Гордеев, помолчав, продолжил свои выкладки:
– … А я закончил институт с красным дипломом, пахал день и ночь в больнице, дежурил по ночам на скорой. Я стал работать на фирме, чтобы прокормить семью. Потом устроился к Синельникову и сам пробился к голландцам в «Яманучи», без протекции. На собеседованиях пришлось вылажаться, Москва слезам не верит. Я смог. Тебя везде водили за ручку, мажор хренов. То, что ты думаешь сделать, я уже схавал и высрал. Ты всегда приходишь на готовое. Сам никогда не готовишь. Клава никогда не варила такой вкусный суп, как мамка. Мамка, доча – вот моя семья. Ты должен пойти дать показания, что Клава – плохая мать. Я должен отсудить у неё дочу. А тему с таблетками я сам пробил. Было трудно…
В очередной раз, когда Гордеев снова оказался на пути, загораживая собой вход, он говорил как раз что-то о путях-дорогах.
– … когда всё рухнуло, передо мной было две дороги…
При этом он пристально глядел прямо перед собой, словно видел где-то в туманном далеке своё распутье.

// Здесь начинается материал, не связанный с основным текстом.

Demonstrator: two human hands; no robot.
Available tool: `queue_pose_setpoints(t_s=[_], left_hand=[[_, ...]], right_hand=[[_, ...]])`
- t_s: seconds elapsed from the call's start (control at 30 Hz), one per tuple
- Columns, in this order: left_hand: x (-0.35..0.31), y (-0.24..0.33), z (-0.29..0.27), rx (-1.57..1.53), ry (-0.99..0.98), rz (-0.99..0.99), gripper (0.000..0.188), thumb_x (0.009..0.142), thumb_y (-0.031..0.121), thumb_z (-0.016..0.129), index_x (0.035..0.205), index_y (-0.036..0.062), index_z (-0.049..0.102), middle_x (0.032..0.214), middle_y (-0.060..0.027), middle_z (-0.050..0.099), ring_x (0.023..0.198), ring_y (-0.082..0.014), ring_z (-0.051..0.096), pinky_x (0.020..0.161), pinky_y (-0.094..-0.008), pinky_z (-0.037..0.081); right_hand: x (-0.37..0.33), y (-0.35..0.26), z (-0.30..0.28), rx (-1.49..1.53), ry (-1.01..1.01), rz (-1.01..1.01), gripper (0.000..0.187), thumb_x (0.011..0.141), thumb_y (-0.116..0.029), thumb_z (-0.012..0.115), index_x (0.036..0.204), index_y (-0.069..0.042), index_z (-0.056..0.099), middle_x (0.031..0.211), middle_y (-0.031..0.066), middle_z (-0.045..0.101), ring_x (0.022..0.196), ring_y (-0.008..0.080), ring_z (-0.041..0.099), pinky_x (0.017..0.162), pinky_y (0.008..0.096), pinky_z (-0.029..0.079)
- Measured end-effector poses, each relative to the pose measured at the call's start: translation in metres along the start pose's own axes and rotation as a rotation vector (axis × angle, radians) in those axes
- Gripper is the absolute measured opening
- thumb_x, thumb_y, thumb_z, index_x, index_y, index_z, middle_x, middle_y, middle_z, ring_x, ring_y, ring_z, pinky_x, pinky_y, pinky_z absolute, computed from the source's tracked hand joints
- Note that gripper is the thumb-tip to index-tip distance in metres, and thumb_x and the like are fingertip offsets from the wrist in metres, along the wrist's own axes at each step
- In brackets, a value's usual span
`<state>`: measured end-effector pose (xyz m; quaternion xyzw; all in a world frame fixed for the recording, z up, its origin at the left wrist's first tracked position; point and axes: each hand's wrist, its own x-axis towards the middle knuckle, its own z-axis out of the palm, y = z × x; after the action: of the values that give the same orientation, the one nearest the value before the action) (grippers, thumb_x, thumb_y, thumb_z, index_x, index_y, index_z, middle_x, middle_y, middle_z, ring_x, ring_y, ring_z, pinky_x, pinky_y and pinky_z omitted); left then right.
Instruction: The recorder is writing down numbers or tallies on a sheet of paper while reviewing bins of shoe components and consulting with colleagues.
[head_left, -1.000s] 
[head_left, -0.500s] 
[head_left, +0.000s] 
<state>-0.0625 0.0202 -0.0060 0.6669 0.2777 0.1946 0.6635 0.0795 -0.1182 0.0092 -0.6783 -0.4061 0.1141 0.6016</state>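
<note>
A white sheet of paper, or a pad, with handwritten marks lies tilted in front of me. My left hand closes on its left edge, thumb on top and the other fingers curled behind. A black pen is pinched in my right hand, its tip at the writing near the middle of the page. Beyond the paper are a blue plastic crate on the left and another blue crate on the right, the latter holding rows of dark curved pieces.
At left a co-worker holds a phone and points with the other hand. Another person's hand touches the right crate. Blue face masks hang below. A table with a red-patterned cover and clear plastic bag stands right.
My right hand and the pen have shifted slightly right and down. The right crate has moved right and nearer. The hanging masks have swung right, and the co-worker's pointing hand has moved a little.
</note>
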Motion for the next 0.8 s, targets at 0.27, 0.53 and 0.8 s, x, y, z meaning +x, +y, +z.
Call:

– … быть как все, барахтаться в обмане, или… Синельников показал мне правильный путь. Он спросил меня: какой твой вклад в борьбу с мировым злом?! Гражданственность начинается вот с таких суровых вопросов. Я отдал ему машину, купленную у него же за десять тысяч долларов и уединился со своей совестью, и… уничтожить всё, что злое, всё доброе – да расцветет. Дай мне денег на еду.
Андрей, вытерев пот со лба, оборвал его:
– Слышь, ты, гражданин сумасшедший, ты будешь помогать мне разгружать машину?!
Взгляд Гордеева, расфокусировавшись, блуждал по помещению, мысль воспарила к сияющим высотам незамутненного разума.
– … я понял, что нужен везде, где творится несправедливость. В мире столько зла, что с ума сойти…
– Какой ты бесполезный, – тихо произнёс Андрей.
И, резко выдохнув, вскинул правую руку. Собирался оттолкнуть Гордеева, а получился доведенный до автоматизма прямой удар в солнечное сплетение.
«Воронцов остался бы доволен, – машинально подумал Андрей, рассматривая Гордеева, сложившегося вдвое, корчившегося от боли и ловившего ртом воздух, – я не толкнул противника, а сообщил ему энергию удара. Килоджоули остались в нём, наверное, у него пробита грудина. Тело не отлетит в сторону, а ровно упадёт на пол. Это грамотный удар».
Гордеев рухнул на пол лицом вниз и застыл, диафрагма его была парализована, и он не мог ни вдохнуть, ни выдохнуть. Перешагнув через него – он загородил собою половину прохода – Андрей вышел на улицу.
– Если ты не помогаешь таскать пленку, тогда зачем ты мне тут нужен, – сказал он, заглянув в микроавтобус.
Работы осталось примерно на час. Глубоко вздохнув, размяв кисти, Андрей продолжил разгрузку. Иногда он, не видя прямо перед собой из-за коробок, натыкался на Гордеева, чьё лицо приняло трогательное и умиленное выражение, которым набегающая смерть просветляла его тяжелые черты; а правая рука, ослабевшая, тоже умирающая, пыталась схватиться за некую воображаемую опору.